Thousands of mourners clutching red and white roses attended a vigil in the stunned city of Charleston on Friday to remember nine African-American men and women allegedly shot dead by an alleged white supremacist.
Holding hands, many with tears in their eyes, people sang the protest song We Shall Overcome in response to the carnage at the Emanuel African Methodist Episcopal Church, as suspected gunman Dylann Roof was charged with nine murders and ordered to be held without bond on Friday.
Roof, 21, reportedly said he “wanted to start a race war,” while gunning down the nine black worshipers, an act authorities are treating as a hate crime and investigating as possible “domestic terrorism.”
Photo: EPA
The Wednesday night shooting was the worst attack on a US place of worship in decades and comes at a time of revived racial tensions in many parts of the country.
However, the response from the community and even victims’ families has been one of “love,” as the genteel coastal city comes to terms with the tragedy.
Tearful relatives came forward at Roof’s bond hearing expressing their grief and forgiveness toward the alleged shooter who appeared through a video link.
At the vigil held at the College of Charleston TD Arena, community leaders expressed similar messages of faith and compassion and said the tragedy would not drive a racial divide through the city.
“We come together this evening in prayer and love,” Charleston Mayor Joseph Riley said, appearing on stage with several of Charleston’s religious leaders.
Charleston’s pipe and drum band played the hymn Amazing Grace, before Catholic, Protestant and Jewish clergy appealed for unity.
“Our hearts are broken. We have an anguish that we never had before,” Riley said.
Roof appeared on screen in court from an adjacent jail block for a 14-minute bail hearing, flanked by two guards in dark body armor.
He was dressed in standard prison garb and appeared subdued, bowing his head slightly, as Judge James Gosnell asked him his age and if he had a job.
A detective confirmed Roof had two previous run-ins with the law for trespassing and a pending drug possession charge.
Families mourned deceased loved ones as the bail hearing took place.
“Every fiber in my body hurts and I’ll never be the same. Tywanza Sanders was my son. But he was my hero,” Felicia Sanders said at the hearing.
Others pledged to forgive the suspected shooter.
“I forgive you and God have mercy on your soul,” said Nadine Collier — the daughter of victim Ethel Lance, 70, a lifelong member of the Emanuel church.
Several media outlets reported that Roof confessed to investigators that he walked into Mother Emanuel — one of the oldest black churches in the country — and opened fire on a Bible study class.
His arrest warrant revealed how he allegedly shot the six women and three men multiple times with a high-caliber handgun and then stood over a survivor to make a “racially inflammatory” statement.
US Department of Justice spokeswoman Emily Pierce said authorities were looking at the killings “from all angles.”
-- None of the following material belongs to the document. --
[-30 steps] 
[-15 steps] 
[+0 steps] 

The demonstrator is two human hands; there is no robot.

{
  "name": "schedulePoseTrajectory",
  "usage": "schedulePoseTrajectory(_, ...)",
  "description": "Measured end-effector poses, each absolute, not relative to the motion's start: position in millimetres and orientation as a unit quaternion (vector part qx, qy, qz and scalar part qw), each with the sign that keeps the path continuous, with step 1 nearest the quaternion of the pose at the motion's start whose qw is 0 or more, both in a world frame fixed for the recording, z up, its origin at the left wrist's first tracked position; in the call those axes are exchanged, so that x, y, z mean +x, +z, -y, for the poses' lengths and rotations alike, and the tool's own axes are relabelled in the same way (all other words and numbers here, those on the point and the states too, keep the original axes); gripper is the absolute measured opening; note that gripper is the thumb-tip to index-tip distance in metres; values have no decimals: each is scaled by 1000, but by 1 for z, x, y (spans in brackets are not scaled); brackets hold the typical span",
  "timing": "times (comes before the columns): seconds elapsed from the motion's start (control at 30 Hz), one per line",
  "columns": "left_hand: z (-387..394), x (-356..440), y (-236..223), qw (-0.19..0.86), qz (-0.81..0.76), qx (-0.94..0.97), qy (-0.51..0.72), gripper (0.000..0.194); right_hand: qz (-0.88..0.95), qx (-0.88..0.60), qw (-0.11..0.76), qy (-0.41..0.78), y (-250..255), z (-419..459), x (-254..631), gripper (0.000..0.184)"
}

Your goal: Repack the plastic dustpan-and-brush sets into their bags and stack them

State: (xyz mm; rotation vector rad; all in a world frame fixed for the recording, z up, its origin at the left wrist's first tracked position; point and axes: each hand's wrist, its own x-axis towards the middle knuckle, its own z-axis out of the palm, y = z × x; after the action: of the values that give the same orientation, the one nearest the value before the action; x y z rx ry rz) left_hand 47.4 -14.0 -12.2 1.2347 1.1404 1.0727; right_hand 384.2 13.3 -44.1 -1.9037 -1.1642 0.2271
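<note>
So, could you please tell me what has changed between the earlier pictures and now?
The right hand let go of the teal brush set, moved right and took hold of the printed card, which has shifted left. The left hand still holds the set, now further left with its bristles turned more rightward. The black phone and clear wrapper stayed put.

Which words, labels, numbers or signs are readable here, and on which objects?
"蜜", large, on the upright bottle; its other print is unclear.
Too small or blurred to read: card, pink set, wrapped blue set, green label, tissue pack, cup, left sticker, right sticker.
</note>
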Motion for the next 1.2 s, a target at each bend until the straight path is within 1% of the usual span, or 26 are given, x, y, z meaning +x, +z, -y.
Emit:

“This heartbreaking episode was undoubtedly designed to strike fear and terror into this community and the department is looking at this crime from all angles, including as a hate crime and as an act of domestic terrorism,” Pierce said.
South Carolina Governor Nikki Haley said she believed Roof should face the death penalty if convicted.
“This is an absolute hate crime,” Haley told NBC’s Today show. “We will absolutely want him to have the death penalty. This is the worst hate that I’ve seen and the country has seen in a long time.”
Roof’s family, in their first public reaction to the killings, offered condolences to the dead and spoke of their “shock, grief and disbelief.”
Roof was arrested in North Carolina on Thursday shortly after the shooting and brought back to South Carolina.
Conflicting descriptions have emerged of Roof, a high-school dropout whose Facebook page includes a picture of him wearing the flags of defunct white supremacist regimes in South Africa and Rhodesia.
He is alternately described as a quiet — even friendly — loner who snapped — or as a calculating white supremacist who supported segregation and had been planning for some time to kill black people.